Spinward Flow
SOC-14 5K
From a starship construction perspective, limiting to LBB2 (standard) "letter drives" for engineering with a TL=B cap means ... the biggest starships that can be built are 2000 tons ... which makes for a decidedly "small ship TU" (by historical standards).My thought is to turn the 20-ish Imperial Sectors into subsectors, ditch the surrounding alien empires, keep it a Book2 ship universe, and cap TL at 11 (I'm not a fan of higher jump numbers, capital ships, battle dress, or PGMP/FGMPs).

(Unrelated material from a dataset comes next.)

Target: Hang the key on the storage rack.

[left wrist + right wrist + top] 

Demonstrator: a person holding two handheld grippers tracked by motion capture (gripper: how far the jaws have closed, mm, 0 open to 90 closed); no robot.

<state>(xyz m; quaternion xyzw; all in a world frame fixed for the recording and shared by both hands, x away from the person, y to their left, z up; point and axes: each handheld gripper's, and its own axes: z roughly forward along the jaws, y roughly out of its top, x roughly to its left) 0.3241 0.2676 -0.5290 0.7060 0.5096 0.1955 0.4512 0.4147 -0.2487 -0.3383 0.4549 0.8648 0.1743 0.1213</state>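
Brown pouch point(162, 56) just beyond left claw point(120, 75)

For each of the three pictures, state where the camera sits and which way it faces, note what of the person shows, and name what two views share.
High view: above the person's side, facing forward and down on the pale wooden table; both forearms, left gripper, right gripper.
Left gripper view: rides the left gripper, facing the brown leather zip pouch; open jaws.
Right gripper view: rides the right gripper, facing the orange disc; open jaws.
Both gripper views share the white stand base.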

I wouldn't necessarily throw out ALL of LBB5.80 (et al.) ... so as to permit things like hangar berthing rules (not really addressed in LBB2) and fuel purification plants (a SERIOUS oversight that ought to have been included in LBB2!) along with small craft construction rules (albeit, limited to Drive-A/B/C only options in small craft!) and "aftermarket fuel tankage" options (LBB A5) can make for a really interesting "frontier feel" in a YTU.
If you need to limit the maximum jump number(s) ... for whatever reason ... there's 2 ways to do so.
The first (and most obvious) is that each LBB2 drive letter "step" amounts to a +1 increment on a scale ... and that scale is measured in 200 tons per increment.
- A = 200 tons
- B = 400 tons
- C = 600 tons
- D = 800 tons (TL=9 maximum)
- E = 1000 tons
- F = 1200 tons
- G = 1400 tons
- H = 1600 tons (TL=A maximum)
- J = 1800 tons
- K = 2000 tons (TL=B maximum)
- Drive-J = 1800 tons
- Code: 1 @ 1800 tons
- Code: 2 @ 900 tons
- Code: 3 @ 600 tons
- Code: 4 @ 450 tons
- Code: 5 @ 360 tons
- Code: 6 @ 300 tons
If you fall back onto a portion of the LBB2 computer programming rules you can stipulate that even though a particular combination of jump drive letter in hull size form factor "ought to" yield a specific jump number (say, J4, just as an example), the computer programming needed to perform jumps of that range has not be developed/perfected yet ... and research into the topic is ongoing (and hasn't borne fruit yet, so still waiting for the breakthrough). That way, if you want to limit YTU to a J2 experience, you can do so ... even though a starship can have a drive installed in it that ought to be capable of a J4 performance ... if it ever has a fully debugged (and verified SAFE) J4 computer control program loaded into the main computer.
In other words, if you want, you can create a circumstance in which the "jump limit" in YTU is not a matter of hardware
The machines are capable of J4 (in this example), but the software breakthrough needed to realize that capability hasn't been discovered/unlocked yet.